I’m not saying that if you feel stressed by work you’re
somehow to blame – after all, maybe you work for a shitty employer. Maybe you
work in a very pressured environment and there are lots of stressors around
you. Maybe there’s just a hell of a lot going on in your life. But – you can
cultivate a different attitude to most stressors. It doesn’t remove the pressures around you, but
crucially, it helps you feel better –
you’re alleviating stress.
Me and stress – old friends
What do I know about it? Well, I’ve a history of stress –
essentially workplace stress, I guess, though I never defined it. My feelings
of stress, as they built up, became intertwined with anxiety and depression,
and my typical pattern would be to withdraw when I felt under pressure. I felt
that contact with other people would prevent me from being able to hide that I
wasn’t coping and I needed to maintain control at all costs. ‘Coping’ is a key
word here; clearly I was coping – in
that I was still functioning day-to-day – but ‘coping’ wasn’t a happy place.
I would overthink things – trying to think myself out of a situation; I would distract myself thinking I might ‘forget’ how rubbish I felt; and I sort of lived in fear of the future, feeling that things could only get worse. Every now and then I would have a meltdown when the rigid keep-clinging-on-at-all-costs shell just couldn’t hold it in any longer, and that would give a brief relief until things started building up again.

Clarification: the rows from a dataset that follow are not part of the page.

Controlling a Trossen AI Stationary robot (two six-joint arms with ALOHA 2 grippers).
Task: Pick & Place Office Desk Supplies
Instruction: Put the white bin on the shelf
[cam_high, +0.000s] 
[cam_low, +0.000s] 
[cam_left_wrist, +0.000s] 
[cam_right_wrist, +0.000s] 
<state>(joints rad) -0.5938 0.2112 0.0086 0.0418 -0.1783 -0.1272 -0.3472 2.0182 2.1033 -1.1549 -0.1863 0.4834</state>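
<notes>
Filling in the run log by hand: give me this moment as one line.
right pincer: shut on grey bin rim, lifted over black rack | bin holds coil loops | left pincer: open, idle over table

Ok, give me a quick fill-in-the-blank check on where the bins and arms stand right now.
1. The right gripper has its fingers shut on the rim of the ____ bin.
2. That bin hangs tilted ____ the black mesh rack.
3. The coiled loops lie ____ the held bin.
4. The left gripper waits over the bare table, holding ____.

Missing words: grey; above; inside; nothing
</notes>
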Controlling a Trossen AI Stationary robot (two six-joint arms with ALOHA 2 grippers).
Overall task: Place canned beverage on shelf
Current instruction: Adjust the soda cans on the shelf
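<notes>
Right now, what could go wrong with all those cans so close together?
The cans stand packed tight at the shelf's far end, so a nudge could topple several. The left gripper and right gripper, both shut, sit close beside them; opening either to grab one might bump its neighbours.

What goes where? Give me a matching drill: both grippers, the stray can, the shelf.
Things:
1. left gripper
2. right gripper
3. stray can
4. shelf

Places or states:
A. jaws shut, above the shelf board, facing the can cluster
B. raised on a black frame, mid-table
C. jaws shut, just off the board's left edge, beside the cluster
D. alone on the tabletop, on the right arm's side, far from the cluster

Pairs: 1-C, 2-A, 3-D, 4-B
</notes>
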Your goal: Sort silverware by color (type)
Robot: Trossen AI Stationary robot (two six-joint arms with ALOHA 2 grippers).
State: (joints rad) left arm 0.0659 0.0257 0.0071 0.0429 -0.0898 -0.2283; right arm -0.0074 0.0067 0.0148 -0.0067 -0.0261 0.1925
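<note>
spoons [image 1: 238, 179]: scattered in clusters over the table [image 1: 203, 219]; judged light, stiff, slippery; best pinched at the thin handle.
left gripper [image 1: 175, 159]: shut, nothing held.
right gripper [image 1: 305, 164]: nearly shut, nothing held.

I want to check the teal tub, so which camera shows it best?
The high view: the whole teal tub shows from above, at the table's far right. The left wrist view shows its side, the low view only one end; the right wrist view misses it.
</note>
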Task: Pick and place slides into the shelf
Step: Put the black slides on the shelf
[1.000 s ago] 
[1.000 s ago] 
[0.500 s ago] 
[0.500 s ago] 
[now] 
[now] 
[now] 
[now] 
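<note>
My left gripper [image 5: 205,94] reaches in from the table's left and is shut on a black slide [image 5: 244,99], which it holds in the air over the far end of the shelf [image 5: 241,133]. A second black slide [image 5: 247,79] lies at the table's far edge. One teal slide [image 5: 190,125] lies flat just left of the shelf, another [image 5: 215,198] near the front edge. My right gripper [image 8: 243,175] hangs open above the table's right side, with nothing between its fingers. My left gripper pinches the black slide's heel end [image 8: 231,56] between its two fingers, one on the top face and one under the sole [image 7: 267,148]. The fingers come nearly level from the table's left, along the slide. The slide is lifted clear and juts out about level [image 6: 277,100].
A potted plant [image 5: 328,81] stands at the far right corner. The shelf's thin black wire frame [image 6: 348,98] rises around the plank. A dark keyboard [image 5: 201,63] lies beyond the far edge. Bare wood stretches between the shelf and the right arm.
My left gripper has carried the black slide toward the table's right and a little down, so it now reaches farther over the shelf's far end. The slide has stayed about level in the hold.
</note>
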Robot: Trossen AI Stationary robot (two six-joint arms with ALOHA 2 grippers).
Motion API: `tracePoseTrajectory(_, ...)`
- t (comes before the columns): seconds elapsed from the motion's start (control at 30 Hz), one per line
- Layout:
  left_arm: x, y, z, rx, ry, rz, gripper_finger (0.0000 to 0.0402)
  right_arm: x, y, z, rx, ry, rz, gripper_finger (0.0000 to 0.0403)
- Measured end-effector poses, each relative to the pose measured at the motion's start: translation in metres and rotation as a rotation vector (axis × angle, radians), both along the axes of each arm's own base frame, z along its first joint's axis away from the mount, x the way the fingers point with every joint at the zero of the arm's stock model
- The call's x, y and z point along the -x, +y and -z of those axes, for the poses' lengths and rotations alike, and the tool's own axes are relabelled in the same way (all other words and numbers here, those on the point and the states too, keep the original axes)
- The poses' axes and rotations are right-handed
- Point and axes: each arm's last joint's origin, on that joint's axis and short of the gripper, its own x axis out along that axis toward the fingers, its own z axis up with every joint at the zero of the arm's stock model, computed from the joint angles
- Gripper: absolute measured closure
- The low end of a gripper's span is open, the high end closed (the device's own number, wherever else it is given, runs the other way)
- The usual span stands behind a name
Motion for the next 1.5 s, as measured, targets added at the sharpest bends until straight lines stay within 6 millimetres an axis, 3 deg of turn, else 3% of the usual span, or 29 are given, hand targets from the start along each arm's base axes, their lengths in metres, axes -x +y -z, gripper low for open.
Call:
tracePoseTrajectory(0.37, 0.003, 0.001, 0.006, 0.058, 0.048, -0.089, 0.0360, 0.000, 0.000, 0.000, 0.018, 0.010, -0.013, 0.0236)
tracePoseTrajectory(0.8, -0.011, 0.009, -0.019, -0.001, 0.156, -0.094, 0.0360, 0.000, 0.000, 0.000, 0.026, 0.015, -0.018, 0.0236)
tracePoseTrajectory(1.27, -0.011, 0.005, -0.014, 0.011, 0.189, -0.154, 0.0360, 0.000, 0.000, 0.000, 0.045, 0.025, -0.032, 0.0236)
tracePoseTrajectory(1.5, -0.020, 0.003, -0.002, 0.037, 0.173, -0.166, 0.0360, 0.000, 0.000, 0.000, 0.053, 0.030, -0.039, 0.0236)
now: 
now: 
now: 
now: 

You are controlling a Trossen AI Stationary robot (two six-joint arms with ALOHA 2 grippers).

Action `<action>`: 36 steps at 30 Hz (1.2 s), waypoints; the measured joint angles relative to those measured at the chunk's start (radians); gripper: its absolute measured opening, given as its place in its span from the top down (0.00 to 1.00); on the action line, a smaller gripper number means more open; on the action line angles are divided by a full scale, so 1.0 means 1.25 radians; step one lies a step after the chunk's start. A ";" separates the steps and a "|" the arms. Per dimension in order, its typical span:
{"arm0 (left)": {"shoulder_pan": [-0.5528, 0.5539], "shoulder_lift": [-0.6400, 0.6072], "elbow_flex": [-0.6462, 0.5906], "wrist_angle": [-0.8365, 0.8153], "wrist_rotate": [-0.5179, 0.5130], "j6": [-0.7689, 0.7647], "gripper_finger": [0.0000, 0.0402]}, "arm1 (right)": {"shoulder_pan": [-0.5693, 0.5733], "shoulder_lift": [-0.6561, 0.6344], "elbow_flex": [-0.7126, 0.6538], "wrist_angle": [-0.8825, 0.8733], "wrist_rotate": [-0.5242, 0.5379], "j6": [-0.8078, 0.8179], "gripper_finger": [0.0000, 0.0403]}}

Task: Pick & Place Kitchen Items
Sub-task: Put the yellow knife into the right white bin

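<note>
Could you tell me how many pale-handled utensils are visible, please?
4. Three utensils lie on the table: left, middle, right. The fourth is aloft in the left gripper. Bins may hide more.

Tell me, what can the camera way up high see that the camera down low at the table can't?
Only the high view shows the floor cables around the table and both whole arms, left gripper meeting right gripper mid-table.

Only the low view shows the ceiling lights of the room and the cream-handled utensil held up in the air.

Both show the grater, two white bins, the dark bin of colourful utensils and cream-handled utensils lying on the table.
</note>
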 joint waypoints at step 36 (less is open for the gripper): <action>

The knowledge that other people, working in the same,
demanding, environment as me WEREN’T stressed didn’t help; understanding it was
my problem that I needed to do something about – no matter how supportively
expressed – added to my sense that I really wasn’t able to function properly as
How I de-stressed myself
So how did I change it? Various things – too many to remember. Some were small, but there was something about getting a little movement that started the ‘change’ ball rolling, until over time it gathered momentum.
I asked for help. I went to the doctor and got a
prescription for anti-depressants. To this day I don’t know how much of the
effect was the drug and how much the realisation that I could ask for help, but
my mood lifted enough that I was able to make use of a great CBT workshop with
a local community organisation, which helped me look at how my thought patterns
would get into a downward spiral – and how reflecting on these could help shift
me out of disaster mode. This worked for a while, and when I slipped back again
it didn’t take me as long to reach out – I’d done it before. I started to talk
to people about how I was feeling – even my family!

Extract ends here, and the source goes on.